Seven of the eight identified payers have policies specific to coverage for ApoE testing, accounting for 113.3 million members (ranging from 4.4 million members to 40.2 members). Of these seven, one payer utilizes a laboratory benefit management (LBM) company to draft its coverage policy.[11] Policies were published between 1999–2020, with the last year of review (e.g. not all payers review/update their policies on an annual basis) ranging between 2014–2020 (Table 1).

Table 1.

Policy Characteristics.

	Payers	1	2	3	4	5	6	7	8	Total Enrolled Members
	Year of Last Review	2014	2020	2019	2019	2019	2019	2019	No Policy
	Number of Members (in millions)	4.4	4.4	12.2	14	15.9	22.2	40.2	49.5	162.8
	Policy Application
Policy Focus (Disease or Syndrome)	General Genetic Testing		•	•		•			No Policy
	ADRD						•
	AD	•			•			•
Policy Focus (Specific Genetic Marker or Biomarker)	APOE	•	Not specified	Not specified	•	•	•
	APP	•			•	•	•
	PSEN1/PSEN2	•			•	•	•
	Other Biomarkers or Genetic Markers for related dementias	•			•		•	•

Acronyms: ADRD = Alzheimer’s disease and Related Dementias, AD = Alzheimer’s Disease.

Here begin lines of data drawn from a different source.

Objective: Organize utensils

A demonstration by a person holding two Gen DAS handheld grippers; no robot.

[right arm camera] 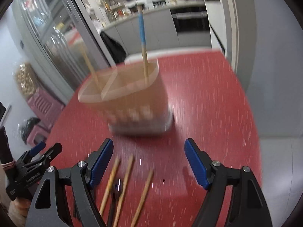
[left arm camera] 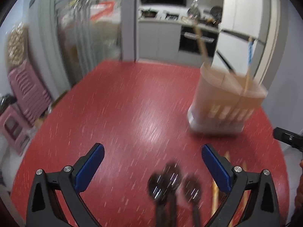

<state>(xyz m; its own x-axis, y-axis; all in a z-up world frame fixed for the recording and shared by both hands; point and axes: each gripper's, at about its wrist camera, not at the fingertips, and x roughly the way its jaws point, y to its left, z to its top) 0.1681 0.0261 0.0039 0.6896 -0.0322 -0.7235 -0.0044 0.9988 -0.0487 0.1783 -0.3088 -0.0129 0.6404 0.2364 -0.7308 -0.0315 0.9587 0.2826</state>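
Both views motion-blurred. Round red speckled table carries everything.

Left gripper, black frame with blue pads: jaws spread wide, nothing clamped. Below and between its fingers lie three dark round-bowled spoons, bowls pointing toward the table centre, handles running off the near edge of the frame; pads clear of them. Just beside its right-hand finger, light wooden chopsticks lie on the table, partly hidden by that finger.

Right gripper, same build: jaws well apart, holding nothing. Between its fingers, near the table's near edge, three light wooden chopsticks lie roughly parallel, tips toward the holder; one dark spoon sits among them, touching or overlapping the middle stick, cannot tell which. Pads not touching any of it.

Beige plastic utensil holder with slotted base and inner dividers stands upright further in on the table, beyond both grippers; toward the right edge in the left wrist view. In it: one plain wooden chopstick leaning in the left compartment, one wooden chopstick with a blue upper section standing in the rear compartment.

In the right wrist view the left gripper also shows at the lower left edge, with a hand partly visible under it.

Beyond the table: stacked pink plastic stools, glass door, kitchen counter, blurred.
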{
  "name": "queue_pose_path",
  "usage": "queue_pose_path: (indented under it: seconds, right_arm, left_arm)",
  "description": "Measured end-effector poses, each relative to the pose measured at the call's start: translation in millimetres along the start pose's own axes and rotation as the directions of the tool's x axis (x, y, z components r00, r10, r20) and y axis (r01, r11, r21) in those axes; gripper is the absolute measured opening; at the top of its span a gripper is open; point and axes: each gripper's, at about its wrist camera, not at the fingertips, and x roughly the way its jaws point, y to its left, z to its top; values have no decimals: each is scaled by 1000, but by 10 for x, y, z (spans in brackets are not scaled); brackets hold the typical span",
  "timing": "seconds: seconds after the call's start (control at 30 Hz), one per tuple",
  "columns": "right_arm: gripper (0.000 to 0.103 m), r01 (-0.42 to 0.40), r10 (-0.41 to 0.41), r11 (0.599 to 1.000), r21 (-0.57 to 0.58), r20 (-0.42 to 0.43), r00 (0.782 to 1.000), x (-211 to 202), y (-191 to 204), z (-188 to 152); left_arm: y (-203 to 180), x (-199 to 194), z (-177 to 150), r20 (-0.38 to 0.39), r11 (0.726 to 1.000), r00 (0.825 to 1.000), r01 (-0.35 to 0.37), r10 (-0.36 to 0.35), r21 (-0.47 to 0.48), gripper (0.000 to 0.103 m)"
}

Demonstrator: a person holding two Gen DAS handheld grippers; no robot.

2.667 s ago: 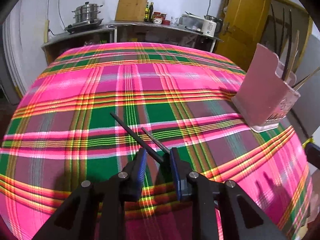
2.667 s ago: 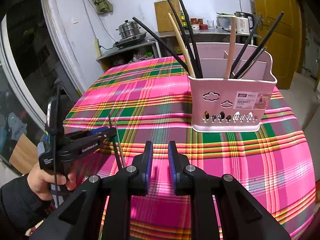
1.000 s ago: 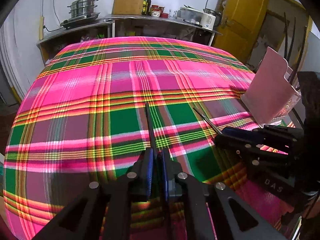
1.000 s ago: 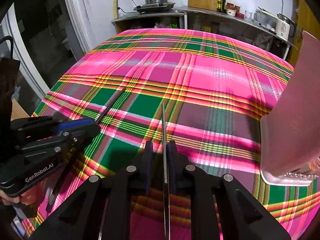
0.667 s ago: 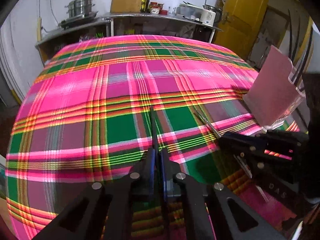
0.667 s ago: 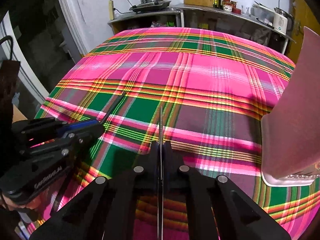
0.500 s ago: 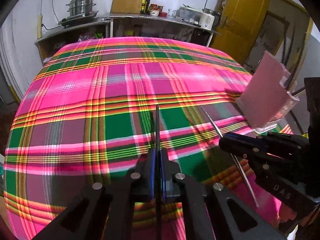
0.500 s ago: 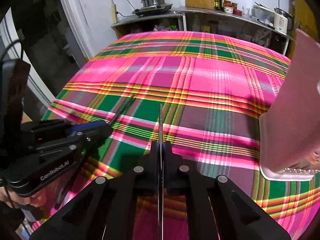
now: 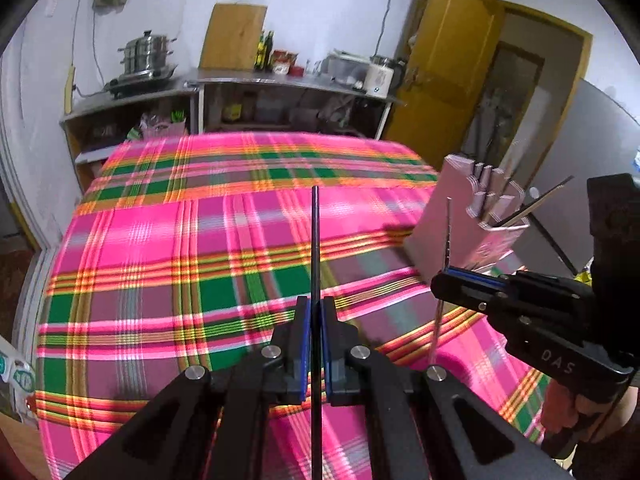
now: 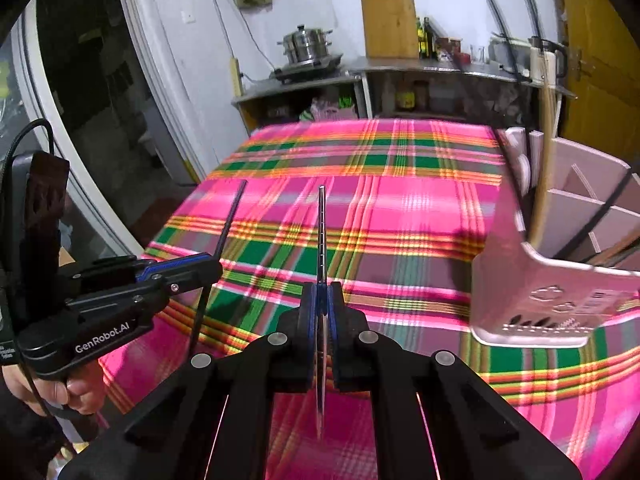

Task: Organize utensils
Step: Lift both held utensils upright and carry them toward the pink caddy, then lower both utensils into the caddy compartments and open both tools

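My left gripper (image 9: 315,312) is shut on a black chopstick (image 9: 315,240) that points forward, raised above the plaid tablecloth (image 9: 180,248). My right gripper (image 10: 321,300) is shut on a metal chopstick (image 10: 321,232), also raised. Each gripper shows in the other's view: the right one (image 9: 444,276) with its metal chopstick (image 9: 447,232), the left one (image 10: 208,264) with its black chopstick (image 10: 230,220). The pink utensil basket (image 9: 448,220) stands at the table's right side, holding several chopsticks; it is close on the right in the right wrist view (image 10: 552,272).
A counter (image 9: 288,84) with a steel pot (image 9: 146,54), a cutting board (image 9: 232,36), bottles and a kettle runs behind the table. A yellow door (image 9: 452,64) is at the back right. A dark doorway (image 10: 80,100) lies left of the table.
Both grippers closed on their chopsticks on the cloth and lifted them. They now hold them higher, tips pointing forward, and the right gripper has come nearer the basket.
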Motion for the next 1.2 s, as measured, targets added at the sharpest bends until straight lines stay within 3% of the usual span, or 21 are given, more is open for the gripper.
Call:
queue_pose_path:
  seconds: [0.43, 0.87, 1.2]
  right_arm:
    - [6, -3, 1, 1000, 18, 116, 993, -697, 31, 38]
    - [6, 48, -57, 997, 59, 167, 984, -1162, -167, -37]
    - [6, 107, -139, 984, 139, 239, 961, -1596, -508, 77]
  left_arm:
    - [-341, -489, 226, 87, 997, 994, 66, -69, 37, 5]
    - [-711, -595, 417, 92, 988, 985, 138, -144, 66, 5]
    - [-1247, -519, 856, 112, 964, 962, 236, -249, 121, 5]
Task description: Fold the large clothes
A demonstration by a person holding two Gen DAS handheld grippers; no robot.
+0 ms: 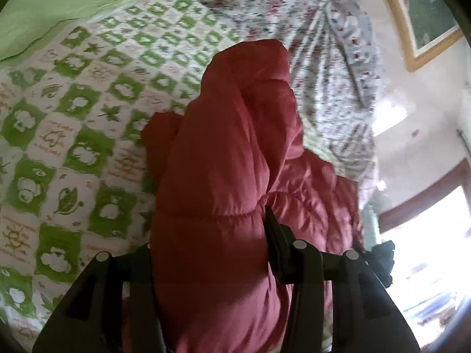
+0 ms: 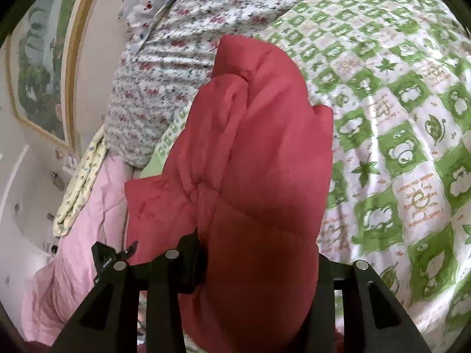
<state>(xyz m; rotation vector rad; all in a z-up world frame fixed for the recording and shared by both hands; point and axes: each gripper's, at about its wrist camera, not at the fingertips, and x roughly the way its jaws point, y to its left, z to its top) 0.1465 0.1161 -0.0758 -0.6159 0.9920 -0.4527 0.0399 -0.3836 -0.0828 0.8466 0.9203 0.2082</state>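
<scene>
The red padded jacket (image 1: 223,158) is bunched thickly between the fingers of both grippers and rises ahead of them, hiding the fingertips in both views. In the left wrist view, the left gripper (image 1: 210,235) pinches a stitched, quilted fold of the jacket; its right finger (image 1: 275,235) presses into the fabric at a gathered seam, and more of the jacket hangs to the right of that finger. In the right wrist view, the right gripper (image 2: 259,253) pinches the jacket (image 2: 259,153) likewise; its left finger (image 2: 191,253) presses against the fabric, and a flap of the jacket extends to the left of that finger.

Beyond the fingers lies a green-and-white checked bed cover (image 1: 82,123) printed with leaves and text. Farther ahead sits a floral quilt (image 1: 265,3). In the right wrist view, a pink quilt (image 2: 85,220) lies left of the fingers, under a small yellow patterned cloth (image 2: 79,188). A gold-framed picture (image 2: 44,67) hangs on the wall.
</scene>
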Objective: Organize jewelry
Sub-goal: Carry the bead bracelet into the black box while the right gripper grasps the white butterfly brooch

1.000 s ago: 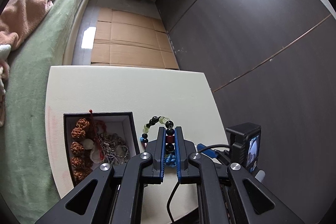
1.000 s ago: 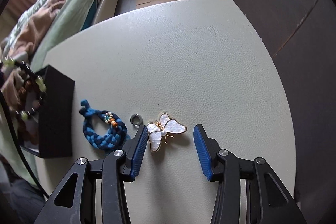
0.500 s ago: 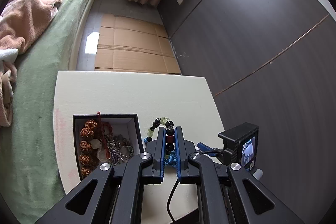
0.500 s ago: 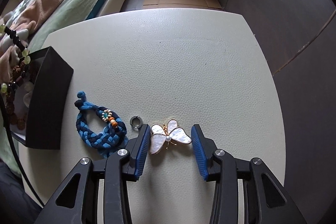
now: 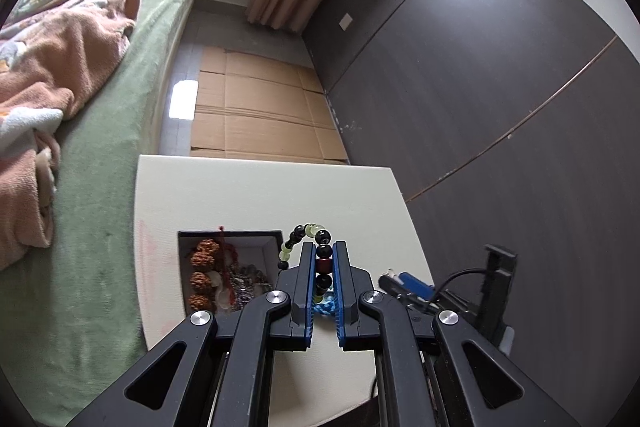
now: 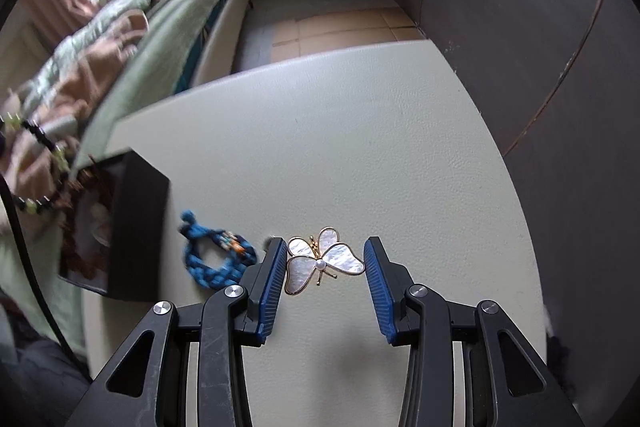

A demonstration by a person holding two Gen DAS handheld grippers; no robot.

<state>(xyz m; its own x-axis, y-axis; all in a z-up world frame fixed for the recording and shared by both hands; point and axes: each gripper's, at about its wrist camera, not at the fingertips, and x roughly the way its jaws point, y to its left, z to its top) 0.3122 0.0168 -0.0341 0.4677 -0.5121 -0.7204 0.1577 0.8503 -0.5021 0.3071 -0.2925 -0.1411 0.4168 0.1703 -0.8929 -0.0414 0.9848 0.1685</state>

Scope and Characteristics of Policies

Policies vary in whether their scope is specific to Alzheimer’s disease, Alzheimer’s disease and Related Dementias (ADRD), or genetic testing more broadly. To understand the scope and context of the policies, we documented whether policies reference genetic markers and biomarkers besides ApoE, including markers specific to early-onset Alzheimer’s disease (Table 1). Three policies reference risk or causal genetic markers for Alzheimer’s disease. Among these three policies, two policies reference risk genetic markers for late-onset Alzheimer’s disease (ApoE) and causal genetic markers for early-onset familial Alzheimer’s disease (APP, PSEN1, PSEN2), as well as non-genetic biomarkers (i.e., amyloid or tau), in the coverage decision. A third policy references Alzheimer’s disease and genetic testing within the coverage decision and considers ApoE, APP, PSEN1, and PSEN2 in its rationale. Next, one policy applies to Alzheimer’s disease and related dementias (ADRD) (e.g., including frontotemporal lobar degeneration or vascular dementia) in combination with genetic markers (ApoE, APP, PSEN1, PSEN2) and biomarkers. Last, three of the policies are general genetic testing coverage policies, one of which specifically references late (ApoE) and early-onset Alzheimer’s disease (APP, PSEN1, PSEN2) genetic markers. All seven policies are relevant to our analysis - whether ApoE genetic testing is covered for purposes of late-onset Alzheimer’s disease. Additionally, all seven policies apply similarly to asymptomatic (risk assessment) and symptomatic (diagnostic) enrollees. Three policies do not differentiate between asymptomatic versus symptomatic policy enrollees. Four policies include language that differentiates between asymptomatic and symptomatic testing. However, within these policies, coverage decisions are not impacted by the distinction between asymptomatic and symptomatic testing.

Coverage Decisions and Rationales.

Among the seven payers with policies relevant to ApoE genetic testing, five explicitly do not cover ApoE genetic testing (Table 2). For example:

Table 2.

Private Payer Coverage Decisions and Rationales.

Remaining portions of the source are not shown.